L’homme qu’il a associé à son œuvre, Sidi-Bendriz, cet ancien ministre de Muley-Soleiman, que les Oudaijas avaient eu l’idée d’opposer à Muley-Abderraman, et qui s’était prêté timidement à leur projet, convient parfaitement à son maître. Généreux envers lui comme envers tous les autres, Muley-Abderraman se contenta de le faire promener par les rues de Fez, nu et monté sur un âne, le visage tourné vers la croupe. Le caïd Souessy, père et prédécesseur du gouverneur actuel de Rabat, homme vénérable, expérimenté, et qui avait rendu de grands services au sultan, obtint sa grace et sa réintégration à la cour en qualité de katib. À la mort de Sidi-Moctar, le sultan hésita quelques mois dans le choix du successeur qu’il lui donnerait. Il avait d’abord jeté les yeux sur Sidi-Bias, aujourd’hui gouverneur de Fez, avec qui a négocié M. le colonel Delarue. Les négociations terminées, Sidi-Bias céda la place à Sidi-Bendriz. Les antécédens de ce dernier ont rendu son rôle timide et circonspect. Il s’efface, s’absorbe et disparaît ; mais son influence, pour agir par des voies secrètes et détournées, n’en est pas moins réelle.
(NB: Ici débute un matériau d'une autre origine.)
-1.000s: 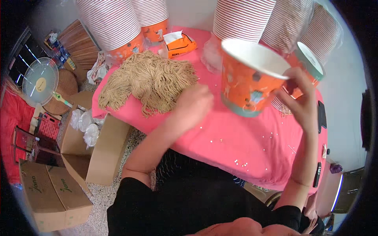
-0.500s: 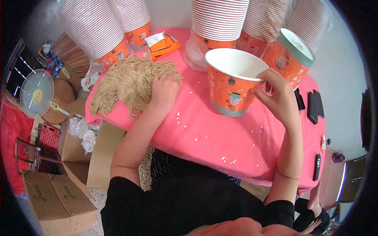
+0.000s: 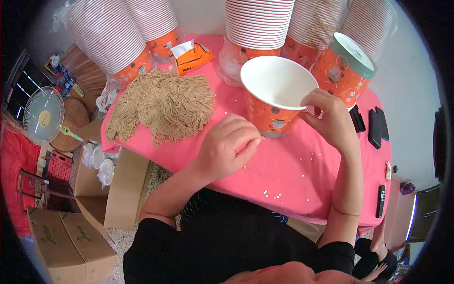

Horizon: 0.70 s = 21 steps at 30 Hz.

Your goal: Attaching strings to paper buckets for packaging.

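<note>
Orange printed paper, white inside: a bucket point(image 3: 274, 83) upright with its mouth open upward, around the middle of the pink-covered table point(image 3: 265, 163), pinched at the right of its rim between thumb and fingers of the right hand point(image 3: 328, 113). Cannot tell whether resting there or just above. Left of the bucket and nearer the front edge, the left hand point(image 3: 228, 146) with fingers curled narrow, back of the hand upward; cannot tell whether empty or holding something small. Toward the left end, a heap of tan strands point(image 3: 161, 106), with an orange tissue pack point(image 3: 194, 59) just behind. Along the back edge, tall stacks of nested paper buckets point(image 3: 259, 23). Close to the back right corner, an upside-down bucket point(image 3: 336, 73) with a green base; at the right edge, two dark phones point(image 3: 375, 128); near the front edge, scattered small white bits point(image 3: 273, 194).
</note>
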Available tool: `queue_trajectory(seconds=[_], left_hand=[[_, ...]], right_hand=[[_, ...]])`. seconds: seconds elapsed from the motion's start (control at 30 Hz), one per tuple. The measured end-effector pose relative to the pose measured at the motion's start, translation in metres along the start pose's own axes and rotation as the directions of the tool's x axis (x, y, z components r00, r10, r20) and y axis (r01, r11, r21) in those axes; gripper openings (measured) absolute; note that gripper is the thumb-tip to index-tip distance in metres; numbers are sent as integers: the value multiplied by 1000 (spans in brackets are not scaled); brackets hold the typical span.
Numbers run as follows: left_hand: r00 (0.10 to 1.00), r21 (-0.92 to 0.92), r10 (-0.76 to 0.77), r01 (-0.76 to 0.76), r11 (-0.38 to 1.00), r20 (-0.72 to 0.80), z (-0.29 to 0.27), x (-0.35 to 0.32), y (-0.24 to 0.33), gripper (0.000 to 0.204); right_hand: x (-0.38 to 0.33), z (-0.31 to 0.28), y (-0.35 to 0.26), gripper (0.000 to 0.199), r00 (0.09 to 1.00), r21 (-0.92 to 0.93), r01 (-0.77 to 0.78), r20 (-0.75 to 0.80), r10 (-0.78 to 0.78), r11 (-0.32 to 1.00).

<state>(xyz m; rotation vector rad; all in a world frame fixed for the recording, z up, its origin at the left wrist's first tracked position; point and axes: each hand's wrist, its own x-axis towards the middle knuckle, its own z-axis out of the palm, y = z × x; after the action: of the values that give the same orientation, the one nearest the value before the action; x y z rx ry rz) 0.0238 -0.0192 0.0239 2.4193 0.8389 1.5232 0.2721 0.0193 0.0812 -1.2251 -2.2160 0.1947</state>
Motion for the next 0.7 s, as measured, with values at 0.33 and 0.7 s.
queue_trajectory(seconds=[0.33, 0.7], left_hand=[[951, -140, -301, 290, 947, -65, 21, -1, -38, 16], [906, -545, -404, 276, 792, -129, 42, -7, -50, 18]], right_hand=[[13, 16, -24, 34, 959, 90, 237, 135, -247, 967], [32, 25, -36, 13, 892, 367, -146, 450, -38, 919]])
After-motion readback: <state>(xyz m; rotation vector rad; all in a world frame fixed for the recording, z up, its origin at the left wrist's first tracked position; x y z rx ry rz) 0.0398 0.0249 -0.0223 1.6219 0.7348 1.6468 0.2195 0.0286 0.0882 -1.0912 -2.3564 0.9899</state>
L’administration du sultan, transformée en exploitation industrielle, souvent dirigée avec une avidité imprudente, a dû négliger les ressources guerrières. Comme tout sujet marocain naît soldat, les juifs et les esclaves exceptés, une levée en masse ne serait pas chose difficile. La pratique de la guerre, le maniement des armes, ne constituent pas une profession et exigent peu d’instruction spéciale. Il suffit de charger et de décharger le fusil, de dégaîner le sabre et le poignard ; le temps et le mode employés importent peu. L’ordre est une question de parade, non de tactique. Connaître l’exercice du cheval, c’est le lancer au galop, se relever sur les étriers, décharger l’escopette, la brandir sur sa tête, et arrêter le coursier pour recharger son arme. Pas un seul Maure, les tolbas exceptés, dont la lecture et l’écriture sont l’unique emploi, qui n’ait fait de l’équitation les délices et l’occupation de sa jeunesse.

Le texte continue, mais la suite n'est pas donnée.